-- Collected material --
- - -

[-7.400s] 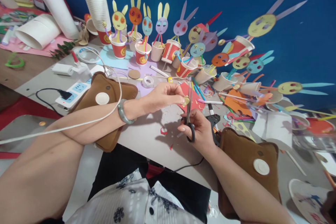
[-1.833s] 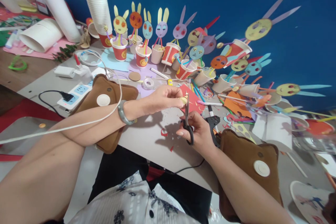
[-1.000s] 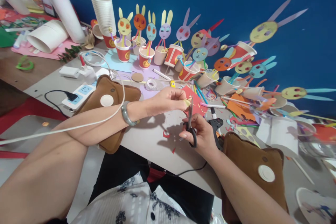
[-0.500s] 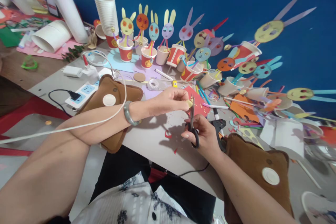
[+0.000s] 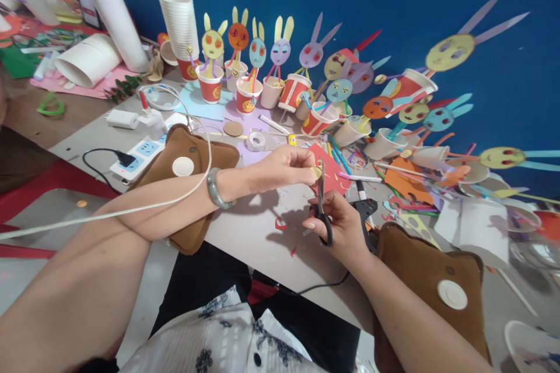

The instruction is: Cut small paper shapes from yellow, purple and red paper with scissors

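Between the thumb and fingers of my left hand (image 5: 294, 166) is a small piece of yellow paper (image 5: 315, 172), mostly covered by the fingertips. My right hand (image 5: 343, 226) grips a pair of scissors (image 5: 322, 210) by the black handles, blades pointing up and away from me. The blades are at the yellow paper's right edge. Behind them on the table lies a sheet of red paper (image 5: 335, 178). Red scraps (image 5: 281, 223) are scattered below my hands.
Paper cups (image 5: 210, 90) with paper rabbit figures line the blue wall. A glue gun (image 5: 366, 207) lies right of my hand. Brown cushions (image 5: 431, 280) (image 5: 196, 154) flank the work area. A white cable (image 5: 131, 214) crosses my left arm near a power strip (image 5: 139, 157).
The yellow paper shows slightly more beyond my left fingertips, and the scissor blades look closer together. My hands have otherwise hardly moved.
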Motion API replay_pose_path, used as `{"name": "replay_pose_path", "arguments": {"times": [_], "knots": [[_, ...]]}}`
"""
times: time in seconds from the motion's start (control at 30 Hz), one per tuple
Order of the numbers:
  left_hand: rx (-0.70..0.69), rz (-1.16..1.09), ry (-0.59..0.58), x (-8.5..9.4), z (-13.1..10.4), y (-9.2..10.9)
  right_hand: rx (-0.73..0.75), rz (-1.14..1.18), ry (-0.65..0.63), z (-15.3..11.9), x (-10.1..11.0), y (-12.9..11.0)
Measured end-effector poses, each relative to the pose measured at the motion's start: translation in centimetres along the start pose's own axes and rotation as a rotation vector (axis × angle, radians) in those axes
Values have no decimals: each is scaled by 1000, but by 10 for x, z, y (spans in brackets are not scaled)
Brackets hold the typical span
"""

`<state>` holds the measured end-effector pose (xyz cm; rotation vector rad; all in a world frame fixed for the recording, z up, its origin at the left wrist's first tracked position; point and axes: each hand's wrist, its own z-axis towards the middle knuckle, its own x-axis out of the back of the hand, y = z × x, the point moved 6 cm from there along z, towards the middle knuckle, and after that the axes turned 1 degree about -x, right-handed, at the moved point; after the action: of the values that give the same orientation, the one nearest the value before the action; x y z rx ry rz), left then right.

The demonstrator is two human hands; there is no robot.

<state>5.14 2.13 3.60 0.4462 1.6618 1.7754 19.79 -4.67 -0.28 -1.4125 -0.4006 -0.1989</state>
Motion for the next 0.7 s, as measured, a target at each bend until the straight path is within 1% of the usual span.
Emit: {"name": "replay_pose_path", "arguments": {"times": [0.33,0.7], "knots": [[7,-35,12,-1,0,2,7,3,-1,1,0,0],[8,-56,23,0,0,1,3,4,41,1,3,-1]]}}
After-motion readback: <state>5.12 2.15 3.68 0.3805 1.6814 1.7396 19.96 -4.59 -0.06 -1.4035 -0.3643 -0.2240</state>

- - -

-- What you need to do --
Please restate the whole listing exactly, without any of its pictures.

-- Task output --
[-7.400s] 
[-1.833s] 
[-1.000s] 
[-0.500s] 
[+0.000s] 

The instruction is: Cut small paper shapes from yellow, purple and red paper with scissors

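Between the thumb and fingers of my left hand (image 5: 294, 166) is a small piece of yellow paper (image 5: 315, 172), mostly covered by the fingertips. My right hand (image 5: 343, 226) grips a pair of scissors (image 5: 322, 210) by the black handles, blades pointing up and away from me. The blades are at the yellow paper's right edge. Behind them on the table lies a sheet of red paper (image 5: 335, 178). Red scraps (image 5: 281, 223) are scattered below my hands.
Paper cups (image 5: 210, 90) with paper rabbit figures line the blue wall. A glue gun (image 5: 366, 207) lies right of my hand. Brown cushions (image 5: 431, 280) (image 5: 196, 154) flank the work area. A white cable (image 5: 131, 214) crosses my left arm near a power strip (image 5: 139, 157).
The yellow paper shows slightly more beyond my left fingertips, and the scissor blades look closer together. My hands have otherwise hardly moved.
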Motion API replay_pose_path, used as `{"name": "replay_pose_path", "arguments": {"times": [_], "knots": [[_, ...]]}}`
"""
times: time in seconds from the motion's start (control at 30 Hz), one per tuple
Order of the numbers:
  left_hand: rx (-0.70..0.69), rz (-1.16..1.09), ry (-0.59..0.58), x (-8.5..9.4), z (-13.1..10.4), y (-9.2..10.9)
  right_hand: rx (-0.73..0.75), rz (-1.14..1.18), ry (-0.65..0.63), z (-15.3..11.9), x (-10.1..11.0), y (-12.9..11.0)
Measured end-effector poses, each relative to the pose measured at the motion's start: translation in centimetres along the start pose's own axes and rotation as a rotation vector (axis × angle, radians) in those axes
Values have no decimals: each is scaled by 1000, but by 10 for x, z, y (spans in brackets are not scaled)
Brackets hold the typical span
"""

`<state>` holds the measured end-effector pose (xyz cm; rotation vector rad; all in a world frame fixed for the recording, z up, its origin at the left wrist's first tracked position; point and axes: each hand's wrist, its own z-axis towards the middle knuckle, its own x-axis out of the back of the hand, y = z × x, the point moved 6 cm from there along z, towards the middle knuckle, and after that the axes turned 1 degree about -x, right-handed, at the moved point; after the action: of the values that give the same orientation, the one nearest the value before the action; x y z rx ry rz), left then right.

The demonstrator is two human hands; there is no robot.

<state>5.14 2.13 3.60 0.4462 1.6618 1.7754 19.79 -4.67 -0.28 -1.4125 -0.4006 -0.1989</state>
Motion for the next 0.7 s, as measured, a target at each bend until the straight path is within 1% of the usual span.
Emit: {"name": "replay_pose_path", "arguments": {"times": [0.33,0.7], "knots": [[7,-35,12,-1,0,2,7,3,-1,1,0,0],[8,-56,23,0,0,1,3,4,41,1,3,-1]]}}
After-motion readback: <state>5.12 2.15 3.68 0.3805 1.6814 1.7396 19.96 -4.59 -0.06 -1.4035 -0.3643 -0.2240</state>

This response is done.